Which of the lines below contain the string "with"? Copy each one.
*** Given information
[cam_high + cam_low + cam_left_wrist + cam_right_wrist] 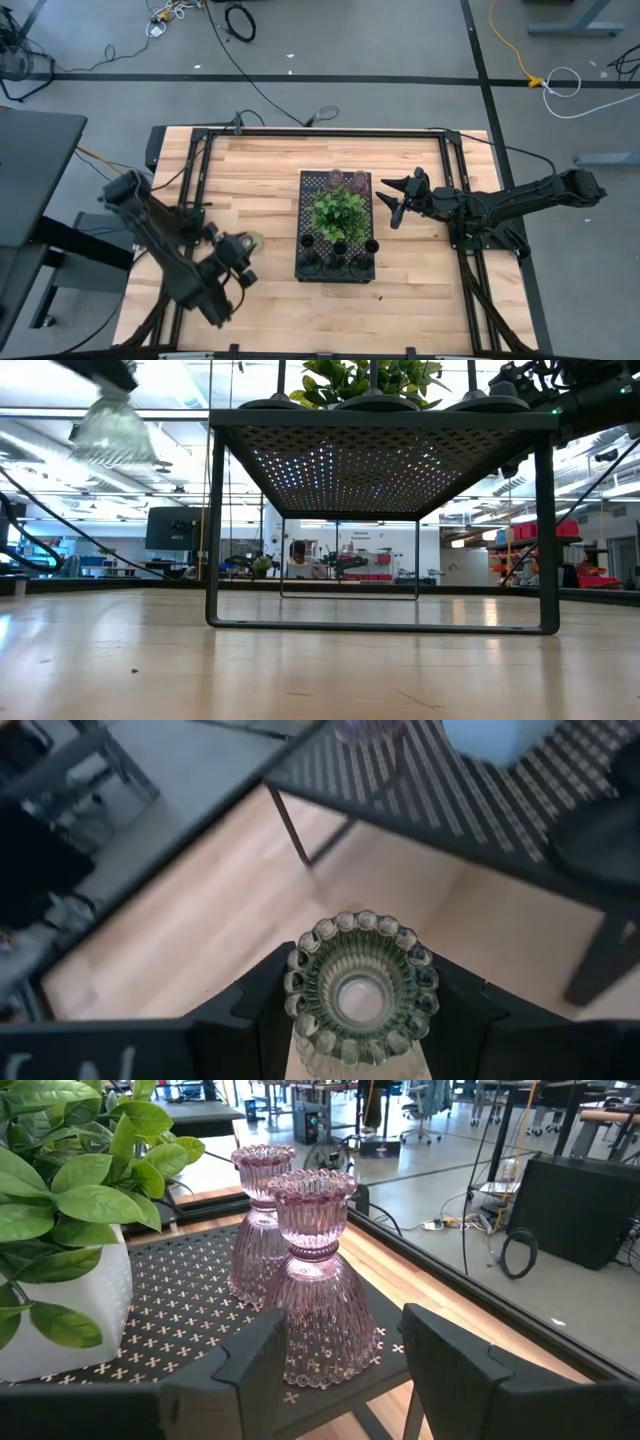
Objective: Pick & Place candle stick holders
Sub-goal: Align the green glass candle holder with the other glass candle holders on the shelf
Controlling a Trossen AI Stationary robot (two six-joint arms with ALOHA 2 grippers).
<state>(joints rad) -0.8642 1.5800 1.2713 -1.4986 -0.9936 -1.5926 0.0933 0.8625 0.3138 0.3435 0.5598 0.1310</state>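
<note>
1. The left gripper (355, 1050) is above the bench (250, 170), to the left of the black perforated tray (304, 215), and its jaws pinch a green glass holder (357, 992) between them.
2. In the low view, this green holder (112, 428) hangs in the air, well apart from the bench surface.
3. The right gripper (390, 205) is just beside the right edge of the tray, and its jaws are spread and hold nothing.
4. Two pink glass holders (318, 1280) stand on the tray corner close in front of the right gripper.
5. A green leafy plant (338, 210) in a white pot (75, 1315) stands in the middle of the tray.
6. Three black holders (340, 250) stand in a row on the near side of the tray.
</note>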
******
Task output —
Sub-goal: Align the green glass candle holder with the other glass candle holders on the shelf
Controlling a Trossen AI Stationary robot (two six-joint arms with ALOHA 2 grippers).

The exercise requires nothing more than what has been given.